**How to complete this task:** Sift through the material below and return the lines with "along".

**Data provided:**
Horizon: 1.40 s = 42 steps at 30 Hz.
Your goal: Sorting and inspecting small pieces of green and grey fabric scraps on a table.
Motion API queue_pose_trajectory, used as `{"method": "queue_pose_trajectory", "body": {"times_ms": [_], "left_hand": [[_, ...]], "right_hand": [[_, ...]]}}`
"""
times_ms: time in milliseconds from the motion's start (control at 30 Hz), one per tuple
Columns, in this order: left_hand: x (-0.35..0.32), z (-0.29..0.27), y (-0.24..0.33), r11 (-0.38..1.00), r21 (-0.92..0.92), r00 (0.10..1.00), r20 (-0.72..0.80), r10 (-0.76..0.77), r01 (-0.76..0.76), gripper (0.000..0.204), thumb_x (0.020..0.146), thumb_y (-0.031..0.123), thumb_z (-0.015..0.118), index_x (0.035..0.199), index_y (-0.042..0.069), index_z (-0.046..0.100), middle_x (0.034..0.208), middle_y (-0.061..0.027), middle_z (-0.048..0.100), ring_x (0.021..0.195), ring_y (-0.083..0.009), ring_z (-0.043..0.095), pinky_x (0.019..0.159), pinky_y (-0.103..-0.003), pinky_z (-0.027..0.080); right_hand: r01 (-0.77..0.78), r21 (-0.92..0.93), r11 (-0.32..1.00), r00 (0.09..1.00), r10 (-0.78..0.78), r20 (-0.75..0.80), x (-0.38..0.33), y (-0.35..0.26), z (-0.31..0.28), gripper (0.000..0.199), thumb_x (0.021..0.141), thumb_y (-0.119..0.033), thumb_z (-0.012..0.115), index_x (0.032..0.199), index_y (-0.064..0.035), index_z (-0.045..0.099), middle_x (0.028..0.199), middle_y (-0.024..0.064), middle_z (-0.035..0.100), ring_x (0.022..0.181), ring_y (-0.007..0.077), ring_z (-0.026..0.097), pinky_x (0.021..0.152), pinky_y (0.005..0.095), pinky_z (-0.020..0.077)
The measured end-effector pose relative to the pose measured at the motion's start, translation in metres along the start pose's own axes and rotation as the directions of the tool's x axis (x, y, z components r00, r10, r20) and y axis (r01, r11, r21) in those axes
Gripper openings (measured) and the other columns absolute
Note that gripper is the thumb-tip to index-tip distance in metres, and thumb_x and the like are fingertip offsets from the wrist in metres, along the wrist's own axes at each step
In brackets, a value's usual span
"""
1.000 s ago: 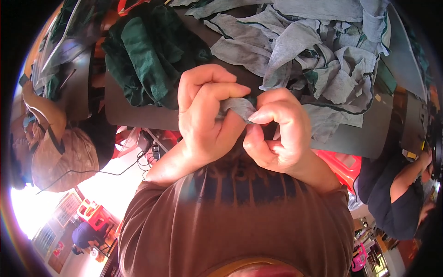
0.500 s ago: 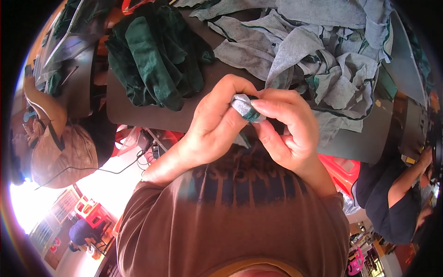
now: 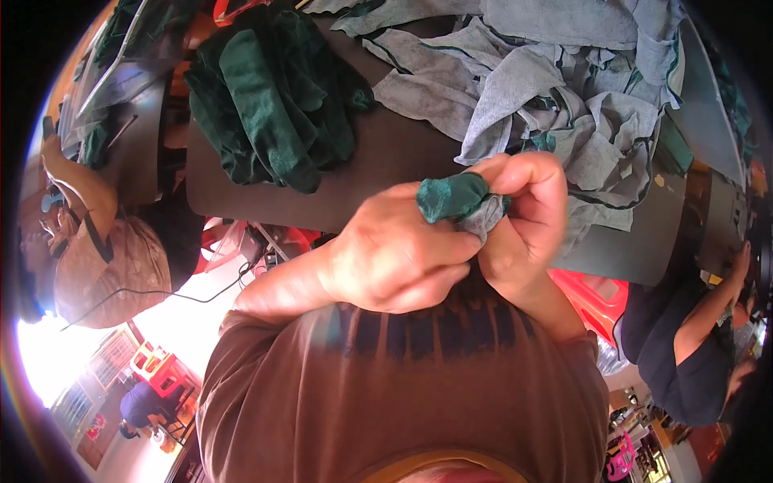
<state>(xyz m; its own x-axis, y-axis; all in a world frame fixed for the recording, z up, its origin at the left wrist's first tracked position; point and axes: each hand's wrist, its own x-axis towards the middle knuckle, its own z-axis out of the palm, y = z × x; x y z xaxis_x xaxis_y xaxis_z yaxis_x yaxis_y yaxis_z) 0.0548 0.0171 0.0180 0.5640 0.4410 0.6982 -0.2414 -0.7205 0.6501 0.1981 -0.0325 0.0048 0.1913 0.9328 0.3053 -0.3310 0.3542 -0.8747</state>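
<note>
Between my two hands is a small bunched piece of green and grey fabric (image 3: 452,198), its velvety green face bulging up and its grey side folded below. My left hand (image 3: 403,256) is closed round the lower part of it, just in front of my chest. With thumb and fingers bent together, my right hand (image 3: 531,197) pinches the fabric's right end. Past my hands, a pile of dark green fabric pieces (image 3: 274,101) lies on the left. On the right spreads a heap of grey fabric pieces (image 3: 515,88) with green edges.
Both piles rest on a dark table (image 3: 374,157) with a rounded near corner. A red plastic stool (image 3: 592,294) stands below its edge on the right. One person (image 3: 113,270) sits to the left and another (image 3: 684,346) to the right. Red stools (image 3: 157,370) show at lower left.
The bunched fabric now shows mostly its green face, where grey showed before. My left hand has rolled over and moved slightly nearer my chest; my right hand's fingers have curled at the fabric's right end.
</note>
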Motion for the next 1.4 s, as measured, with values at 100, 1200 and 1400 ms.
{"method": "queue_pose_trajectory", "body": {"times_ms": [100, 1200, 1400], "left_hand": [[-0.012, -0.012, -0.003, 0.898, -0.375, 0.95, -0.111, -0.291, 0.231, 0.05, 0.075, 0.024, 0.072, 0.11, -0.002, 0.046, 0.078, -0.0078, 0.056, 0.068, -0.0219, 0.056, 0.065, -0.033, 0.045], [0.006, -0.025, 0.019, 0.838, -0.268, 0.765, -0.343, -0.545, 0.476, 0.018, 0.091, 0.018, 0.055, 0.084, 0.001, 0.054, 0.071, 0.002, 0.048, 0.061, -0.0042, 0.039, 0.055, -0.018, 0.032], [0.006, -0.021, 0.023, 0.557, -0.611, 0.657, -0.08, -0.75, 0.562, 0.021, 0.09, 0.025, 0.057, 0.086, 0.004, 0.053, 0.068, 0.0042, 0.048, 0.056, -0.0007, 0.037, 0.051, -0.016, 0.029]], "right_hand": [[-0.068, 0.042, 0.997, 0.996, 0.065, 0.06, 0.003, -0.002, -0.001, 0.022, 0.081, 0.005, 0.057, 0.095, -0.0027, 0.043, 0.085, 0.0026, 0.051, 0.072, 0.0052, 0.047, 0.066, 0.0183, 0.0384], [0.02, -0.265, 0.964, 0.981, 0.032, 0.19, 0.009, -0.021, -0.012, 0.064, 0.071, -0.02, 0.077, 0.121, -0.0003, 0.042, 0.115, 0.0118, 0.045, 0.103, 0.0184, 0.045, 0.09, 0.0309, 0.0361], [-0.148, -0.302, 0.942, 0.961, 0.21, 0.183, 0.01, -0.02, 0.003, 0.049, 0.08, -0.004, 0.066, 0.121, 0.0016, 0.042, 0.102, 0.009, 0.054, 0.093, 0.0147, 0.053, 0.083, 0.0238, 0.0404]]}}
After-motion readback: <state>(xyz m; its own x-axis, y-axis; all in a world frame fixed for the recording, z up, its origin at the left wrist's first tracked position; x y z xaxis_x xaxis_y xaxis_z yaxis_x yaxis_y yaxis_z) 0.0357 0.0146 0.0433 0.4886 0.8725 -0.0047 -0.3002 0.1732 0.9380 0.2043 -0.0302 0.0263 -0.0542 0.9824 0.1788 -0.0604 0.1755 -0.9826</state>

**Result for this exercise:**
The measured end-effector pose relative to the pose measured at the motion's start, translation in metres along the start pose's own axes and rotation as the directions of the tool's x axis (x, y, z components r00, r10, r20) and y axis (r01, r11, r21) in those axes
Note that gripper is the thumb-tip to index-tip distance in metres, and thumb_x and the like are fingertip offsets from the wrist in metres, along the wrist's own axes at each step

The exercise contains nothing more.